[rhos-list] Nova-network v.s. Quantum in Openstack preview

Sat Feb 16 18:55:56 UTC 2013

Hi, Eduardo:

Thanks a lot for the comments! It is really helpful! Based on your suggestion, I did a quick verification on the cpu flags, and the result is very ugly…KVM crashes pretty much for most of the flags I tested:

No crash: fxsr
Crash:  sse2, sse, mmx, clflush, pse36, pat, cmov, mca

The test was conducted by using qemu-kvm-rhev-0.12.1.2-2.351.el6.x86_64. I did yum update last night going to bed and the qemu-kvm-0.12.1.2-2.335.el6.x86_64 was obsoleted by qemu-kvm-rhev-0.12.1.2-2.351.el6.x86_64.

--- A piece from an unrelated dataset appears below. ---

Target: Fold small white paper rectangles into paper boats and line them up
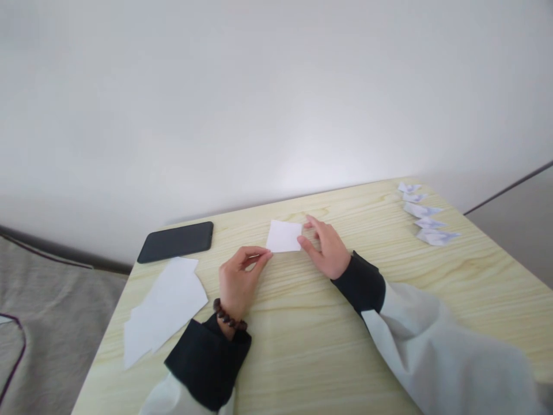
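paper piece, white, one (281, 237), head view: lies toward the far edge of the surface (302, 351), near that edge's middle; folded double or single, cannot tell.

left hand, one (242, 276): grip together, thumb and fingertips clamped on the paper piece at its near left corner; beaded bracelet (228, 317) at the wrist.

right hand, one (324, 249): grip apart, thumb at the right edge of the paper piece, fingers spread just beyond it.

loose sheets, white, overlapping (173, 302): along the left edge of the surface.

phone-like slab, dark (176, 242): at the far left corner, just beyond the loose sheets.

folded paper shapes, five (435, 236): in a row by the right edge, from the far right corner nearward.

step in hand, by judgement: placing or lining up the paper piece, ahead of a fold.

next move, by judgement: calls for the right hand to steady one side while the left guides its corner squarely.
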`<state>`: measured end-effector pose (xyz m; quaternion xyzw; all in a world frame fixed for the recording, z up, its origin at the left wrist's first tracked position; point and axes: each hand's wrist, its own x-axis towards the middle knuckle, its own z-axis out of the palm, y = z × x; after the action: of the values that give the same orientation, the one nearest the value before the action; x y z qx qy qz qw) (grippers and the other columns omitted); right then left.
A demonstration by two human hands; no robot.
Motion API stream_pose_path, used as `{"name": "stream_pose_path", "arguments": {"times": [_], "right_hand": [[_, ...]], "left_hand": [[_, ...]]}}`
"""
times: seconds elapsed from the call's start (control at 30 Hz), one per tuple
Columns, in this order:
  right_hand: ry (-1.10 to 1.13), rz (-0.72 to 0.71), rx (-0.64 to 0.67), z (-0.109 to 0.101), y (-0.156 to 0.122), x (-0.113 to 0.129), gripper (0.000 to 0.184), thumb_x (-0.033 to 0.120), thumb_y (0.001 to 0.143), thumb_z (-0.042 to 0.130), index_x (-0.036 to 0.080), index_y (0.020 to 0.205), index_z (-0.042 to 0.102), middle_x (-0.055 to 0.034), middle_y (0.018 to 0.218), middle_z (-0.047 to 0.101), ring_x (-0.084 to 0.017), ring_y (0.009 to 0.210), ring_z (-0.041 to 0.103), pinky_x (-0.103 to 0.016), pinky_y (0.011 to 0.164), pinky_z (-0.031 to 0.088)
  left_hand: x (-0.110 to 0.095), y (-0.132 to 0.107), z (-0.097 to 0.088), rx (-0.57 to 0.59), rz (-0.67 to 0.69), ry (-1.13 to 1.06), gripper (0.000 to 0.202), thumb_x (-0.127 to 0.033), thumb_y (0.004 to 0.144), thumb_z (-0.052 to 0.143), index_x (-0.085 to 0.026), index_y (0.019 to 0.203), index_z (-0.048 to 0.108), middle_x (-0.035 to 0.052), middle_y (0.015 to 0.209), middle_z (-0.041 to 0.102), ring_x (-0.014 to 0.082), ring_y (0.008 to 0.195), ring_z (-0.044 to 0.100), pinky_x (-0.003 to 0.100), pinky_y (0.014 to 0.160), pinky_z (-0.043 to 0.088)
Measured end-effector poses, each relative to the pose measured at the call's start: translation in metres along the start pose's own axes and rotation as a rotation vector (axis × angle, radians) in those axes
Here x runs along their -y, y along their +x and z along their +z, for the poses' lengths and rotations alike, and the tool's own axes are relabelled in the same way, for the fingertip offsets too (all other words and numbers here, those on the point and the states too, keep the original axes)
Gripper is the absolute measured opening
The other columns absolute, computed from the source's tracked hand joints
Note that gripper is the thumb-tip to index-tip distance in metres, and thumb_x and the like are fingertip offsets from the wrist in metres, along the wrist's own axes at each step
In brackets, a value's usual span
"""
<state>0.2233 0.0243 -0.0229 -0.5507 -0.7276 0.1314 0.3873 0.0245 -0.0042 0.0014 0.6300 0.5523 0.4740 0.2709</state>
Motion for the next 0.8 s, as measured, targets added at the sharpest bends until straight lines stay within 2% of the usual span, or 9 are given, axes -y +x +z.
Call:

I didn't exhaust the list, but all of these flags should be supported by Nehalem. At this moment, do you think we may have CPU defect? Please see attached TXT file for details.

Thanks!

Shixiong

On Feb 15, 2013, at 10:52 PM, Eduardo Habkost <ehabkost at redhat.com<mailto:ehabkost at redhat.com>>
 wrote:

Hi, all,

I'm Eduardo from the KVM team. Some comments and questions below:

On Sat, Feb 16, 2013 at 02:31:24AM +0000, Shixiong Shang (shshang) wrote:
Hi, Perry and Karen:

I did some further investigation tonight. The VM instance was
initiated with lot of parameters, among which, here is one line
related to CPU model:

-cpu Nehalem,+rdtscp,+vmx,+ht,+ss,+acpi,+ds,+vme -enable-kvm

Based on qemu-kvm command and cpu_map.xml file, Nehalem and all of the
flags are supported. However, when I tried to perform CPU check, KVM
crashed again. The backtrace is identical to the ones I saw in failed
VM instance log:

The "check" parameter asks QEMU to print warnings if some CPU features
are not supported by the host CPU, but QEMU will start the guest
normally after that. So, if you got to the "VNC server running" stage,
it means all CPU features from the QEMU "Nehalem" CPU model should be
supported by your host CPU + kernel, and the crash happened while the
guest was already running, not during the CPU feature check.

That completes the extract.